[Start of Attachment]

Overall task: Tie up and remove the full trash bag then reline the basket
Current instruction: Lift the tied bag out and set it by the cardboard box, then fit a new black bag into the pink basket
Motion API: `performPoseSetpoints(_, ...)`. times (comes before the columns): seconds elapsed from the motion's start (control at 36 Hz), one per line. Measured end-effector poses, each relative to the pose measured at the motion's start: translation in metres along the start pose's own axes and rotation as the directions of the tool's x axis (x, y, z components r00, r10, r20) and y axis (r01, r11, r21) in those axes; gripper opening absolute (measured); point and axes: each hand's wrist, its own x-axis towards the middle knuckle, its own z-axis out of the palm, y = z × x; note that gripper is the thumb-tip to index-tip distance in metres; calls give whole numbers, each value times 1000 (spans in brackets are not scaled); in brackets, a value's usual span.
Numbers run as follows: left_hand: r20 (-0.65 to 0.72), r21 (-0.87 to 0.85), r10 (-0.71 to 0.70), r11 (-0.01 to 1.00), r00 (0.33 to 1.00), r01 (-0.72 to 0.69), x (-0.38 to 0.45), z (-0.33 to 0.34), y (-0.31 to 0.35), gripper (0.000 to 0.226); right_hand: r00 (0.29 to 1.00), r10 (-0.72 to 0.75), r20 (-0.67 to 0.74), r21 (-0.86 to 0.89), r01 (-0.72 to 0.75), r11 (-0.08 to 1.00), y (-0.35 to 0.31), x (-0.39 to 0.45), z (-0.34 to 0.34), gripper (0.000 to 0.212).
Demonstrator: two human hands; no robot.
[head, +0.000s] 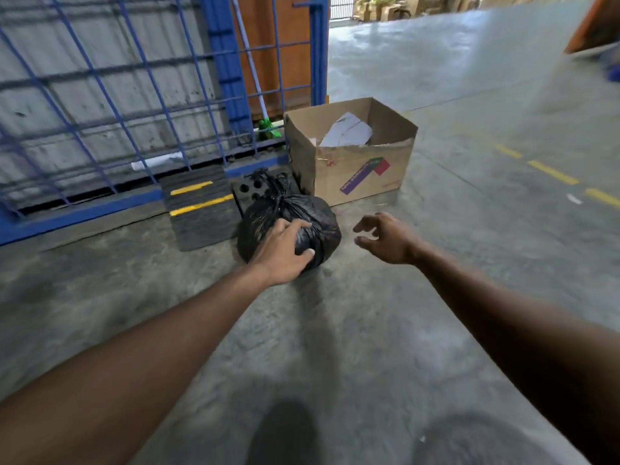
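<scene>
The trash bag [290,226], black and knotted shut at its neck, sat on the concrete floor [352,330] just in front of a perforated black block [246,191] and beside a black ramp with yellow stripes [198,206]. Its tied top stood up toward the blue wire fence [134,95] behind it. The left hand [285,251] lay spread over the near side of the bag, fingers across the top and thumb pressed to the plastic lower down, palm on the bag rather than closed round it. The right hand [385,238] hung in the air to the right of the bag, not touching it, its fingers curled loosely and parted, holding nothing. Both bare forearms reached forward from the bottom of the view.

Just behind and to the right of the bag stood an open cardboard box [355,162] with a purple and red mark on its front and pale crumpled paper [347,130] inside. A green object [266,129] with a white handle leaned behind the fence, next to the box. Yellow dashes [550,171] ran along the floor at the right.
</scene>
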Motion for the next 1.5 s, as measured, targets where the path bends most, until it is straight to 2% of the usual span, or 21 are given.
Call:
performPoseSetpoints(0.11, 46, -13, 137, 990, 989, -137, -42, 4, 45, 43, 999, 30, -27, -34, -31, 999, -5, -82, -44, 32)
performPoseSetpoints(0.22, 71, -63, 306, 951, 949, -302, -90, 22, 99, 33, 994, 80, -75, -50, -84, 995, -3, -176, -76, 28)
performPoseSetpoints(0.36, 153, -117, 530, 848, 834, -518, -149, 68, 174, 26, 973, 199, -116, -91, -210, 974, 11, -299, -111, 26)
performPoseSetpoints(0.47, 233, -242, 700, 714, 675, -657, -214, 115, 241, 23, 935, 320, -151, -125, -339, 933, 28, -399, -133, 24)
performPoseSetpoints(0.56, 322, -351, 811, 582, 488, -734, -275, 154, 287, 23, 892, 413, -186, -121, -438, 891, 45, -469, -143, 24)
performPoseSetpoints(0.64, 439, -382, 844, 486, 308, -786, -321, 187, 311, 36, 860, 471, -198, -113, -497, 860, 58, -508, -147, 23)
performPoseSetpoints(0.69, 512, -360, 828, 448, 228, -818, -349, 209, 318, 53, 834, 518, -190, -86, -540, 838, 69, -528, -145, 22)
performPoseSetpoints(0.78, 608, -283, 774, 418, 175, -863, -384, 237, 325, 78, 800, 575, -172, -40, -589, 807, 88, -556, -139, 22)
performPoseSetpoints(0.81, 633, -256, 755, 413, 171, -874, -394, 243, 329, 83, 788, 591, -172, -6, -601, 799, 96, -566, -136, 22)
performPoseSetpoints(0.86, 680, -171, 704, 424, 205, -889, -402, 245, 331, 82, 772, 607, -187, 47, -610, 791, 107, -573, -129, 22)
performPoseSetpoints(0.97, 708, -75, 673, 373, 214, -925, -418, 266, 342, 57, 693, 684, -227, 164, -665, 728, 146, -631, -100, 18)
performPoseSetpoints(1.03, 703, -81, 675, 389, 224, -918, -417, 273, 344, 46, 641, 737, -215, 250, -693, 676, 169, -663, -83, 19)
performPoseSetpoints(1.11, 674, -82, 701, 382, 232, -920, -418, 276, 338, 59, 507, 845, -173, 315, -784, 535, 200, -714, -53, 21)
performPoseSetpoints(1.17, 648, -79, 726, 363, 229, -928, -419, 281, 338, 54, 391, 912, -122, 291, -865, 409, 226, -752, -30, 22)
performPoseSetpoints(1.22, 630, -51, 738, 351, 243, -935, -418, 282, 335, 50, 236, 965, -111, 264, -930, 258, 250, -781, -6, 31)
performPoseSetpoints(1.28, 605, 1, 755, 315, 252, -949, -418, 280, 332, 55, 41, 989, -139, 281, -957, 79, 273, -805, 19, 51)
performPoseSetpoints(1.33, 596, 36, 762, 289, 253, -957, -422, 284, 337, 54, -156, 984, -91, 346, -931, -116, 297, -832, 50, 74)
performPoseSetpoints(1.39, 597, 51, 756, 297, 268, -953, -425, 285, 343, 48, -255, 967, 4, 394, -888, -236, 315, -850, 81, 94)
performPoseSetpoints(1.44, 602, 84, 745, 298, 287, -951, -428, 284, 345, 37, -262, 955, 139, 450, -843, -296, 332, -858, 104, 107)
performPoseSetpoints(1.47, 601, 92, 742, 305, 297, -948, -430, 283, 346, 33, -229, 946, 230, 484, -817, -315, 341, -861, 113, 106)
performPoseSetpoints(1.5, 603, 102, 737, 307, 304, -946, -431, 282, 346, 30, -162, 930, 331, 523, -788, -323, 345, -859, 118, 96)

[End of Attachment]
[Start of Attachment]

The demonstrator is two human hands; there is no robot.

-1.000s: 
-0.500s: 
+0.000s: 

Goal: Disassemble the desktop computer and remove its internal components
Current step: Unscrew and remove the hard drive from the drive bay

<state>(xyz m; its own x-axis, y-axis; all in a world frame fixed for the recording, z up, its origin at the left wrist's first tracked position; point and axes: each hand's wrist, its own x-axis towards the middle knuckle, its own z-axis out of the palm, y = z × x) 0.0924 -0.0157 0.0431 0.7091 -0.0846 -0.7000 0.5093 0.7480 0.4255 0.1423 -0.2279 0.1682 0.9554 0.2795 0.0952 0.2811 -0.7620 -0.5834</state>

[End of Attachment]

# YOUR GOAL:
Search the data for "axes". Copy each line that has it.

# EXERCISE OUTPUT:
Motion API: `performPoseSetpoints(_, ...)`. times (comes before the columns): seconds elapsed from the motion's start (control at 36 Hz), one per line. Measured end-effector poses, each relative to the pose measured at the motion's start: translation in metres along the start pose's own axes and rotation as the directions of the tool's x axis (x, y, z components r00, r10, r20) and y axis (r01, r11, r21) in those axes; gripper opening absolute (measured); point and axes: each hand's wrist, its own x-axis towards the middle knuckle, its own z-axis out of the palm, y = z × x; note that gripper is the thumb-tip to index-tip distance in metres; calls give whole numbers, each value times 1000 (spans in brackets are not scaled); in brackets, a value's usual span.
<state>(xyz m; its own x-axis, y-axis; all in a world frame fixed for the recording, z up, its origin at the left wrist's first tracked position; point and axes: each hand's wrist, its own x-axis towards the middle knuckle, its own z-axis out of the palm, y = z × x) 0.0924 -0.0157 0.0431 0.7091 -0.0846 -0.7000 0.5093 0.7480 0.4255 0.1423 -0.2279 0.1682 0.9554 0.2795 0.0952 0.2811 -0.7620 -0.5834</state>

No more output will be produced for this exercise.